Boys and girls, today’s lesson is the following (and I quote directly from the box):
“How to successfully deal with the whiners, grenades, tanks, snipers, indecisive ‘maybe’ people, unreliable ‘yes’ people, inscrutable ‘nothing’ people, know-it-alls, think-they-know-it-alls and more!”
Hot damn! FINALLY!
However, I think it should read, “How to use grenades, tanks and snipers to successfully eliminate whiners, know-it-alls…. etc.”
As a rule I kinda think whiners are the worst. If you simply need to vent, then that’s fine. That’s different. Because venting, when prefaced as such, is at least recognizing you are about to unleash irrelevant, tangential vomit. Asking first if you can “just vent for a sec” also affirms that you don’t expect any [quite stellar] life advice from yours truly. And I’m OK with this.
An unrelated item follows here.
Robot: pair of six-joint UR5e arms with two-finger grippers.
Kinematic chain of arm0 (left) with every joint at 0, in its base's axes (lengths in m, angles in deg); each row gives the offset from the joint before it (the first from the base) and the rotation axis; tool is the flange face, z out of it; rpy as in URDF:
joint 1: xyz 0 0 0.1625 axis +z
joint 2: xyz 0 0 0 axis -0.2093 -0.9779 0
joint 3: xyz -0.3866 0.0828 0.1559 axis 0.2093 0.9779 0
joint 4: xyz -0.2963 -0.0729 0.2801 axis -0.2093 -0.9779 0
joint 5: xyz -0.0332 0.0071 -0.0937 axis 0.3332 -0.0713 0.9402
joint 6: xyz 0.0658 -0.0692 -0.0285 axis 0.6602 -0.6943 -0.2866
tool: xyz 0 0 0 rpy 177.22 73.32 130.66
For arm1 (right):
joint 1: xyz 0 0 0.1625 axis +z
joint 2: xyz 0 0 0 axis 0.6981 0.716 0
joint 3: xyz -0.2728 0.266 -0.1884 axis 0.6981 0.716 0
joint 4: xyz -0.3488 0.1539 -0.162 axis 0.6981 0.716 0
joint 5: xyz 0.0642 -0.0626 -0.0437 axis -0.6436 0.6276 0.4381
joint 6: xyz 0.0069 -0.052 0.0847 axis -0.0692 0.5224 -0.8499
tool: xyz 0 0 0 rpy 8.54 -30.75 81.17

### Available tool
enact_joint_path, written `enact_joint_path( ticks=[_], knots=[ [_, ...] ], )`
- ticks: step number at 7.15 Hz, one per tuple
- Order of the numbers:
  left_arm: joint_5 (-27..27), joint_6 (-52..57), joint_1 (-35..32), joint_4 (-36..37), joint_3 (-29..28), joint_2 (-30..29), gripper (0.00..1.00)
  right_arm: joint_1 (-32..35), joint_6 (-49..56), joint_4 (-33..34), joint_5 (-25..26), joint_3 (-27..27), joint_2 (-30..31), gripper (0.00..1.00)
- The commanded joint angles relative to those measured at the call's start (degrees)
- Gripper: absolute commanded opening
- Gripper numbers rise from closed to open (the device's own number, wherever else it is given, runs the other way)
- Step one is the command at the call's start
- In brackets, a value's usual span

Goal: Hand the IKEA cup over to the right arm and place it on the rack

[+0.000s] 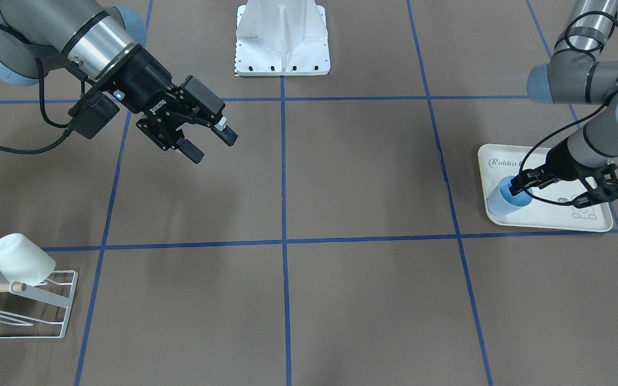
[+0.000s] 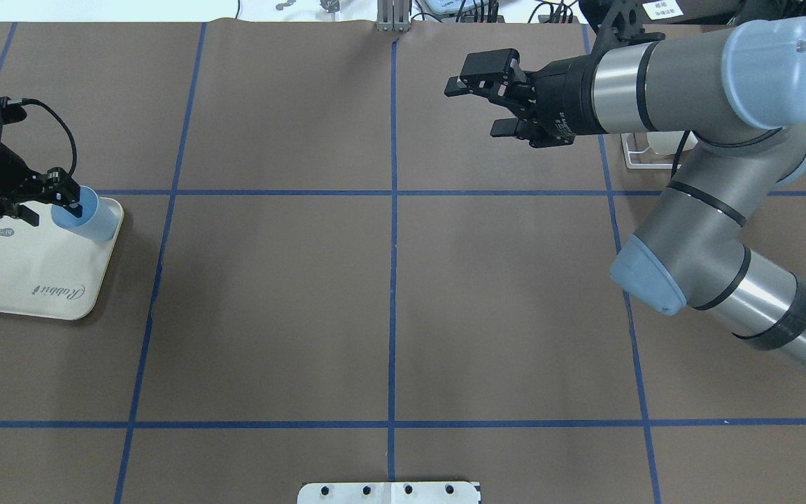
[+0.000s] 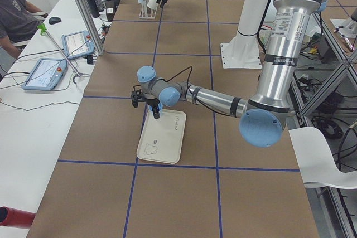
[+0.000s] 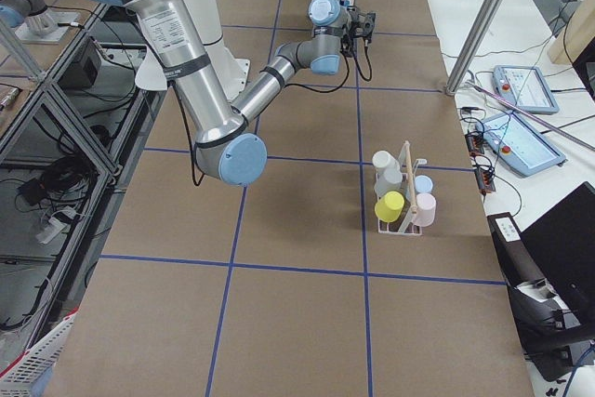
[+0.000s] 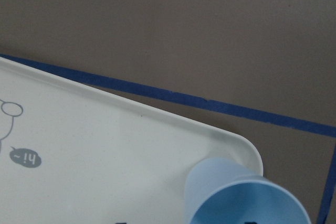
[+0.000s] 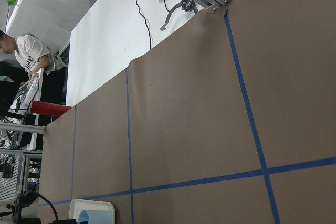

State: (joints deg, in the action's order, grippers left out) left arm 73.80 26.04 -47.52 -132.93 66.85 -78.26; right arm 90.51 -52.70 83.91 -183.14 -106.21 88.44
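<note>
Several other cups (image 4: 390,204) on the rack (image 1: 67,308)

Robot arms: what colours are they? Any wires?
The right arm and left arm are grey and silver tubes with pale blue caps at the joints. A black cable runs along each. The right gripper and left gripper are black, with two jaws each.
</note>
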Motion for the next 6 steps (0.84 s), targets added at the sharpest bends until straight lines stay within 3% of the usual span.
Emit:
enact_joint_path(
  ticks=[1,2,4,6],
  knots=[
    [0.1,0.3,0.2,0.0,0.0,0.0,0.05,0.0,0.0,0.0,0.0,0.0,0.0,1.0],
    [0.1,0.1,0.2,0.0,0.5,0.2,0.0,0.0,0.0,0.0,0.0,0.0,0.0,1.0],
    [0.9,-0.4,-0.6,0.2,0.8,0.3,0.0,0.0,0.0,0.0,0.1,-0.1,-0.2,1.0],
    [5.0,-0.6,-8.9,4.4,8.3,3.2,0.0,0.0,0.0,0.0,0.1,-0.2,-0.3,1.0]
  ],
)
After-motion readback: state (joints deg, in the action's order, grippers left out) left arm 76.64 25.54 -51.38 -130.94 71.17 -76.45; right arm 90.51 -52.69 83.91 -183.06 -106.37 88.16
But if it’s more like a rousing chorus of “poorme poorme poorme poorme,” followed by a silence I’m expected to fill with a commiserating “pooryou pooryou pooryou pooryou,” I will tune out and dismiss your plight entirely. We all have better things to do with our time, like maybe working to remedy what pooryou’ed to begin with. Or listening to self-help box sets found in the pile of discarded freebies at work.